Task item
Your reply should consist of one number: how many lines below contain "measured".

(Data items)
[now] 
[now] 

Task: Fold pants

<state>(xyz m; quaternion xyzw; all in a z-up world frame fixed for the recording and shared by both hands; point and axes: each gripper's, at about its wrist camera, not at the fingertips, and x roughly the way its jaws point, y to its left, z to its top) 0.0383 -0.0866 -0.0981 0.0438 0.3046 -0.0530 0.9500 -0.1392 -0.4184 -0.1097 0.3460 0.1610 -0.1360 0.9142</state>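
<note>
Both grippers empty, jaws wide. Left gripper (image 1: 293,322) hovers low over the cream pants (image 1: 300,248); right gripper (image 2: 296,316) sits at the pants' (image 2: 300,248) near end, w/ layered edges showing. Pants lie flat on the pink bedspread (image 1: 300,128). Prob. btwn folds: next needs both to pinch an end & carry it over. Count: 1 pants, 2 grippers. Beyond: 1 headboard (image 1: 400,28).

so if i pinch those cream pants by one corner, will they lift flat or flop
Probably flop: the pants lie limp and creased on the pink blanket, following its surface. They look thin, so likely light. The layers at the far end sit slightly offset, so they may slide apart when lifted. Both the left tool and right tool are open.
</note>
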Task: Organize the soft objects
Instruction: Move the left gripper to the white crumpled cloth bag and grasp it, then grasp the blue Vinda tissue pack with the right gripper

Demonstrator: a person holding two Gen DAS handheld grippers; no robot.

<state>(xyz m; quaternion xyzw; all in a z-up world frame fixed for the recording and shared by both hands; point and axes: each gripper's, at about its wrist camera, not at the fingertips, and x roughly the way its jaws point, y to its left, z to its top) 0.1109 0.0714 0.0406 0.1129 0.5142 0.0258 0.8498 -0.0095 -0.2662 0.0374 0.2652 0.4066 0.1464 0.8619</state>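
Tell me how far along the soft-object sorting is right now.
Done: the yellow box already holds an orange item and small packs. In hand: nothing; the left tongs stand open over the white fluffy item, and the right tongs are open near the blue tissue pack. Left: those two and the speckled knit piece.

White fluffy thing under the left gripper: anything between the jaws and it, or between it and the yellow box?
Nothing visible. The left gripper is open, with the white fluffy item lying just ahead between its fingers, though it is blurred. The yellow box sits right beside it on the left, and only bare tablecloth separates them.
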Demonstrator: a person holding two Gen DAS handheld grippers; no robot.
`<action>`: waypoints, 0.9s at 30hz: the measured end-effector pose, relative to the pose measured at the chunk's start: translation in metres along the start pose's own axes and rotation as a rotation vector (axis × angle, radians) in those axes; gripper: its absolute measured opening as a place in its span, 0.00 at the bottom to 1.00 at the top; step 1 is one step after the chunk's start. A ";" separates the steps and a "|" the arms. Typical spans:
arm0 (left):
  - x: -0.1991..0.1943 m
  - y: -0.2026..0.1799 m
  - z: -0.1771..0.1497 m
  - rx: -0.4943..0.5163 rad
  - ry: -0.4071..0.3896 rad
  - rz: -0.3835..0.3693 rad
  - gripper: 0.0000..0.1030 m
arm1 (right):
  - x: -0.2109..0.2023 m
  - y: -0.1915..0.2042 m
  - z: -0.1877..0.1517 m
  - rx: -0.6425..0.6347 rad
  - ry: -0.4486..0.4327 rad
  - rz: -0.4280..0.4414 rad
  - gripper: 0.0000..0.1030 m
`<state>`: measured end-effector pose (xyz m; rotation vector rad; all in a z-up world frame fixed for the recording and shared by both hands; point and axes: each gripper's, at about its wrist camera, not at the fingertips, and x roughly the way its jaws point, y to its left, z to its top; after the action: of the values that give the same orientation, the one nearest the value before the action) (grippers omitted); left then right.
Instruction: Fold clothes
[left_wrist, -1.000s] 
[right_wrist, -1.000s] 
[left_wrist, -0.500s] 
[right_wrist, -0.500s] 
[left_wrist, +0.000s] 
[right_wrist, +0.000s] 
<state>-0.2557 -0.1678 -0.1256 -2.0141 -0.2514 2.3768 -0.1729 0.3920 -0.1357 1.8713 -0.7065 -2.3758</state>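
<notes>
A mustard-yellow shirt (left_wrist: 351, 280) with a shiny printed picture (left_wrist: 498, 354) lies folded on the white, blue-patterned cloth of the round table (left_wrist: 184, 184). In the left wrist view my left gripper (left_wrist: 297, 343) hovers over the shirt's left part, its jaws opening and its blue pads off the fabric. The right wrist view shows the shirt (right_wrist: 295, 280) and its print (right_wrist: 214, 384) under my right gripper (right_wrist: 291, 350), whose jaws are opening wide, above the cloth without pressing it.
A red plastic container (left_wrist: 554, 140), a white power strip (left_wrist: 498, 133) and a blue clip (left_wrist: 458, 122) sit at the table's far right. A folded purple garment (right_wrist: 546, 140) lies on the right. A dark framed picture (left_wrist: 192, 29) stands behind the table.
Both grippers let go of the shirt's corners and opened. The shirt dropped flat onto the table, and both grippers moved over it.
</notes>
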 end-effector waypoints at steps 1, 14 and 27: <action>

Answer to the exercise
2